**Records shown**
------------------------------------------------------------

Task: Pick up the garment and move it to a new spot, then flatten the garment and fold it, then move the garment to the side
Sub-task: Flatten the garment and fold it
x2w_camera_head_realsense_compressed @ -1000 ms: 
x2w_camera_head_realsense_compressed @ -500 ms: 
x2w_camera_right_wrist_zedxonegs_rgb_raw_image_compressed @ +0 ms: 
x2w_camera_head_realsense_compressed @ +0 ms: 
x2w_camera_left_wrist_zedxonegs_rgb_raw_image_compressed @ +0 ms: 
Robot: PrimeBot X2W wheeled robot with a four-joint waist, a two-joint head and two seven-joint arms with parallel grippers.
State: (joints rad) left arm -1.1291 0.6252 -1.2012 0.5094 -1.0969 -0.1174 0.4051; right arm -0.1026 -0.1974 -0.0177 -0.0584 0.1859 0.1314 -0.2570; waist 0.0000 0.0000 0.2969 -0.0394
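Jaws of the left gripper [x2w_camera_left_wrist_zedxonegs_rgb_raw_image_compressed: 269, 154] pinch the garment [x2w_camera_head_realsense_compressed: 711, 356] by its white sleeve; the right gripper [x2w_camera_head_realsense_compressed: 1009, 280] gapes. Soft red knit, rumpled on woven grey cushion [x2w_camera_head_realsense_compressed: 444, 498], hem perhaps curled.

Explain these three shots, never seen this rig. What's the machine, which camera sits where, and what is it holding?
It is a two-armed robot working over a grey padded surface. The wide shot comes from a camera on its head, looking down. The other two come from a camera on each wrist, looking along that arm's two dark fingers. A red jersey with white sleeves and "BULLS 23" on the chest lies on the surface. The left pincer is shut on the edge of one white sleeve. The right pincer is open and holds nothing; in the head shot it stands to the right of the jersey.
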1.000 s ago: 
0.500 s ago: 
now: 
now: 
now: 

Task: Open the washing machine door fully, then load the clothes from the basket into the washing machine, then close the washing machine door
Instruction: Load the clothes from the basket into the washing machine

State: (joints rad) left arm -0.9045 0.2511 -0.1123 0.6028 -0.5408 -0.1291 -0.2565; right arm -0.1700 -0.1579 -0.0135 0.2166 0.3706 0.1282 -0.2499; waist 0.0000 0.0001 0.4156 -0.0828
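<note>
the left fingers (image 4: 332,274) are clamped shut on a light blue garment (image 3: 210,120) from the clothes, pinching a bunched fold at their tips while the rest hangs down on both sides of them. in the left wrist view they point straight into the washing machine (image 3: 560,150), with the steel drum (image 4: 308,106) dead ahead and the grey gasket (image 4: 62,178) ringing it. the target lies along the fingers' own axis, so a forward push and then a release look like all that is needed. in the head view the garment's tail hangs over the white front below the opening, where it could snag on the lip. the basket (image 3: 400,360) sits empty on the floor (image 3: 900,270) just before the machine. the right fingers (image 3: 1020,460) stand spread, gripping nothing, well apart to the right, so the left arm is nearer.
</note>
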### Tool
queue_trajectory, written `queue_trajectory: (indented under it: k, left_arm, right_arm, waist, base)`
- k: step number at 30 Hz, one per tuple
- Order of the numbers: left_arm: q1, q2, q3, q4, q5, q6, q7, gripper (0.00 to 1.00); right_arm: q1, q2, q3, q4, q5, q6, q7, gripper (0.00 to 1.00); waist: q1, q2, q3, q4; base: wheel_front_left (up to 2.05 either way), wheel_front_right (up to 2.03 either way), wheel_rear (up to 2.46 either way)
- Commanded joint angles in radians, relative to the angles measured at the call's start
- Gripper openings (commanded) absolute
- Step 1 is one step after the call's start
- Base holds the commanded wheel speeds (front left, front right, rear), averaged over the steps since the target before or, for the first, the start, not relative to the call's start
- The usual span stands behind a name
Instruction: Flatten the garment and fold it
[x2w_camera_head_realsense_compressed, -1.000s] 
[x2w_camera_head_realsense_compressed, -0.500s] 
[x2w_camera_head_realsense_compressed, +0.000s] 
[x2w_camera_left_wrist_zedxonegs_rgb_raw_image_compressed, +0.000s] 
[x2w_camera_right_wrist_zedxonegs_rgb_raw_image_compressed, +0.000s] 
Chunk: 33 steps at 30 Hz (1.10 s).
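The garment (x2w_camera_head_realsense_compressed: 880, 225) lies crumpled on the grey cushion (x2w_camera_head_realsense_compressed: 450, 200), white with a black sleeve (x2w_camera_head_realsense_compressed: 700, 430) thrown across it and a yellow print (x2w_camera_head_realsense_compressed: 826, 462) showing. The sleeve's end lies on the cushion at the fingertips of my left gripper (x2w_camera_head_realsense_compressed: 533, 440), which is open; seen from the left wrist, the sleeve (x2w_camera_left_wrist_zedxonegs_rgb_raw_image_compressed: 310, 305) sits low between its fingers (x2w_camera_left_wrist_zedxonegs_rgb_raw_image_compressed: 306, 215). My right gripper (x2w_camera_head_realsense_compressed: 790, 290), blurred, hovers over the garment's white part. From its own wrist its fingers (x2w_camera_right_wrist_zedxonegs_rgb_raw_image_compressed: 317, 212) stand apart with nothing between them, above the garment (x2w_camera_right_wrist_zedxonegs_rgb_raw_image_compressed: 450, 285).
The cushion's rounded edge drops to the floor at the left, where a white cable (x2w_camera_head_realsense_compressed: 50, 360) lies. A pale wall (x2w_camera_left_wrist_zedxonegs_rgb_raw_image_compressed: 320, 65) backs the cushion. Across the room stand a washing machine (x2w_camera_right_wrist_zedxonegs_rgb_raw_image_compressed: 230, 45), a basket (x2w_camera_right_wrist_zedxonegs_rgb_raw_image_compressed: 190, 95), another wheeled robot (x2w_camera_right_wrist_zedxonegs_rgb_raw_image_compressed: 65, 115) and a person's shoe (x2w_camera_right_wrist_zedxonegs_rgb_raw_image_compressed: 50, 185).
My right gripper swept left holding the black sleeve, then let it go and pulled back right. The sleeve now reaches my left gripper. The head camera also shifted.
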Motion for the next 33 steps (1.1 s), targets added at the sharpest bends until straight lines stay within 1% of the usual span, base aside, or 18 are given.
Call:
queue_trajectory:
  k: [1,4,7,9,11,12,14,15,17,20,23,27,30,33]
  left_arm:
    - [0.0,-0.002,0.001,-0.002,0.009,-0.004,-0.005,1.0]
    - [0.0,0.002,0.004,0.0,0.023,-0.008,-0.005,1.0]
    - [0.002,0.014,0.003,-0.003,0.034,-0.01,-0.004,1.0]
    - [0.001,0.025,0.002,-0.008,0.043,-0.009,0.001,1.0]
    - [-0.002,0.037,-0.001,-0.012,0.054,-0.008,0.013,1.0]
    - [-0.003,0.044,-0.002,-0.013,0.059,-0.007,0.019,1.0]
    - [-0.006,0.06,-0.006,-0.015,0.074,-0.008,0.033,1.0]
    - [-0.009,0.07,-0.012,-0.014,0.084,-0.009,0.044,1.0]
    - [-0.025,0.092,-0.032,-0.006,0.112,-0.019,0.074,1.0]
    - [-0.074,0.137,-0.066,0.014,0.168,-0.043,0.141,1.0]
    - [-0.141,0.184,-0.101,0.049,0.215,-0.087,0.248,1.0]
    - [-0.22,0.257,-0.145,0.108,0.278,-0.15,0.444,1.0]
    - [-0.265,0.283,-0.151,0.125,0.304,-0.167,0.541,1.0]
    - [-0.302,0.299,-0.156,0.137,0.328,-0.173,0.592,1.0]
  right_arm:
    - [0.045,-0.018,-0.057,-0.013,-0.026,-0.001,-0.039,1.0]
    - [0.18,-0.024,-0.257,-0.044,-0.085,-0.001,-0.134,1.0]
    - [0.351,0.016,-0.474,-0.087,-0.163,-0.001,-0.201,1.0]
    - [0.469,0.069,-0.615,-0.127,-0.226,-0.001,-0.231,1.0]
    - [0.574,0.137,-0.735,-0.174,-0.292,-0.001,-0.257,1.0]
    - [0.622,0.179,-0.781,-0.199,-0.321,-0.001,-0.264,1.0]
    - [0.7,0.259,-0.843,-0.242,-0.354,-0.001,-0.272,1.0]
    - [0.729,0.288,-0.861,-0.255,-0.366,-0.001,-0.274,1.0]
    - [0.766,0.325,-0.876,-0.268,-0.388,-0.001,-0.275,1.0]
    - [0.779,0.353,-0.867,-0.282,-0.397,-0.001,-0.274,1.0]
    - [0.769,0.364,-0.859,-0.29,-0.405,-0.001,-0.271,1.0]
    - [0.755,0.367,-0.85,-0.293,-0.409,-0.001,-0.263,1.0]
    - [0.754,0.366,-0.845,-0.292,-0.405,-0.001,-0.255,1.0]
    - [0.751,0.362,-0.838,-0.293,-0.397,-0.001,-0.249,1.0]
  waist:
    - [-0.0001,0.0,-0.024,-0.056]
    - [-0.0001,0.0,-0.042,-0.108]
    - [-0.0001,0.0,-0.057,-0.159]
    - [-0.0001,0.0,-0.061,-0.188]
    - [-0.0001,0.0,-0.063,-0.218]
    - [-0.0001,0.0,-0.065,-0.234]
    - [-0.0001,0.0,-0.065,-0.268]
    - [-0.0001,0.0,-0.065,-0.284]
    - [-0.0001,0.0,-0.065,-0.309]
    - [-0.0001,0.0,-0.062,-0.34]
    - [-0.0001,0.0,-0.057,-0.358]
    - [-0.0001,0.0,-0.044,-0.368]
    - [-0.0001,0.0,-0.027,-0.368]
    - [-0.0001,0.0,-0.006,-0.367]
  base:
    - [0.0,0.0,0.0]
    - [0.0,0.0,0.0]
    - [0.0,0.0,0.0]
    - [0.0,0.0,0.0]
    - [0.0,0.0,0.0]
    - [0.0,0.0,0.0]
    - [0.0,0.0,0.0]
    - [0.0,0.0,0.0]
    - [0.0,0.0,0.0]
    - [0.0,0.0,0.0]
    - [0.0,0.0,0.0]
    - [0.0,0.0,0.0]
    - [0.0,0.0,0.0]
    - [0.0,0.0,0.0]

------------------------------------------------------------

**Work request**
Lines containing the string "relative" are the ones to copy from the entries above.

**Completed task**
- Commanded joint angles in radians, relative to the angles measured at the call's start
- Base holds the commanded wheel speeds (front left, front right, rear), averaged over the steps since the target before or, for the first, the start, not relative to the call's start

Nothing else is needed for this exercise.